Parfois, cette démesure prend le risque de nous perdre. Au fur et à mesure que la pièce avance, bien qu’entraînés dans ce flot interrompu, on peine à en délimiter les contours. La mise en abyme des reconstitutions historiques donne un peu le vertige. Les chevaliers descendent dans la salle désertée de ces chaises de réunion devenue champ de bataille et l’originalité de la proposition et des rebondissements ravivent notre curiosité.
Et la danse dans tout ce maelström flirtant parfois avec le kitsch ? Omniprésente, dès la scène d’ouverture où une femme tente d’animer un homme à terre, qui se laisse manipuler comme une poupée de chiffon. Plus que dans la première partie sans doute un peu lestée par le débit de paroles, celle où les solos et des duos se déploient uniquement sur la musique permet de renouer avec l’autre facette de Crystal Pite. Je suis heureuse de retrouver ce qui m’avait séduite dans Body and Soul créé pour le Ballet de l’Opéra de Paris. Cette façon d’unir les corps dans un lâcher prise fluide et harmonieux. Comme des respirations au milieu du chaos. Les huit interprètes sont impeccables durant toute la pièce. Ils s’emparent aussi bien de l’outrance que de ces pauses limite plus académiques.
Visiblement Crystal Pite et Jonathon Young prennent un malin plaisir à nous ballotter entre visions fantastiques et retour à la réalité prosaïque de la réunion, sans volonté de nous délester de nos questions. Qui est ce chevalier sans nom ? Que représente- il ? L’exclu, l’étranger, celui qu’on sacrifie sur l’autel de la violence collective. Quel que soit ce qu’il représente, la vision finale de cet homme à l’armure démantibulée est bouleversante.
Assembly Hall de Crystal Pite et Jonathon Young par la compagnie Kidd Pivot.

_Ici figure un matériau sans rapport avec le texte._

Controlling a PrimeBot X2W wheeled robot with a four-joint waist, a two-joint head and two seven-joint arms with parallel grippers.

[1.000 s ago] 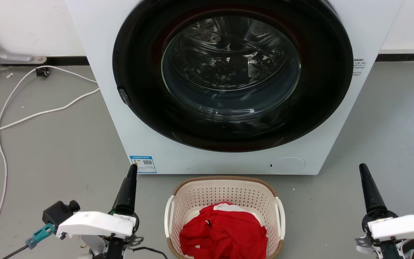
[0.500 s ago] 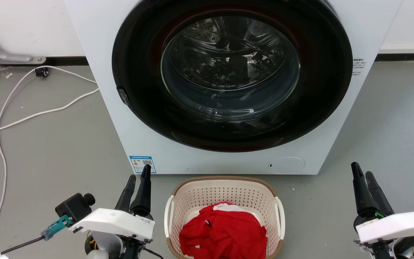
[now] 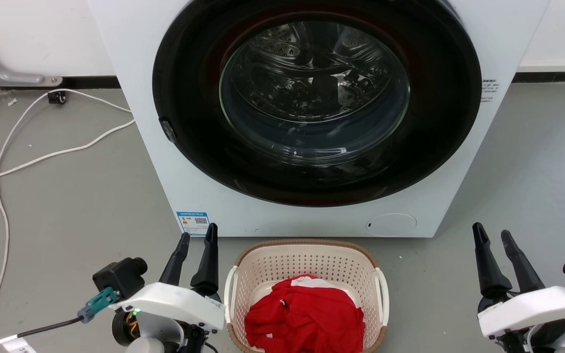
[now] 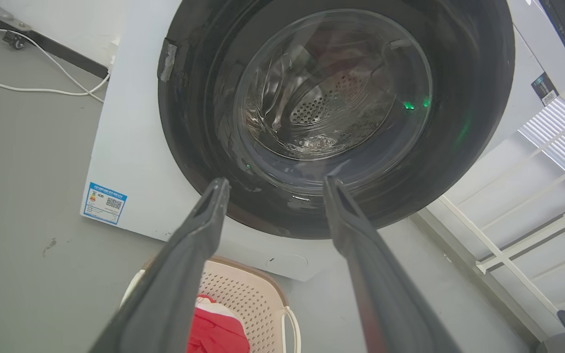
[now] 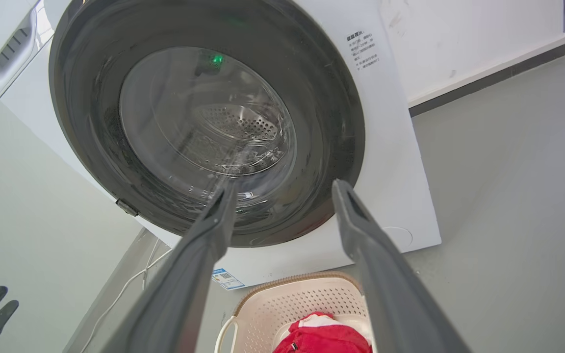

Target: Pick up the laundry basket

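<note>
Since one second ago both grippers have changed. The left gripper [image 3: 198, 231] has come closer to the basket, and its fingers, which were together, now stand apart. The right gripper [image 3: 491, 230] has opened in the same way, but it is well apart from the basket. The laundry basket [image 3: 307, 264] stands on the grey floor [image 3: 66, 220] just in front of the washing machine [image 3: 263, 220], with a red garment [image 3: 307, 314] inside. I judge the step is the approach to the white loop handles [image 3: 228, 294]. To do it well, each gripper should tilt down and close around one handle at equal height, so the basket lifts level.
</note>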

Chorégraphie et direction Crystal Pite, texte Jonathon Young. Avec Brandon Alley, Livona Ellis, Rakeem Hardy, Gregory Lau, Doug Letheren, Rena Narumi, Ella Rothschild, Renée Sigouin. Mardi 2 avril 2024 au Théâtre de la Ville Sarah Bernhardt. À voir jusqu’au 17 avril (complet, vente de billets sur place avant chaque représentation dans la limite des places disponibles).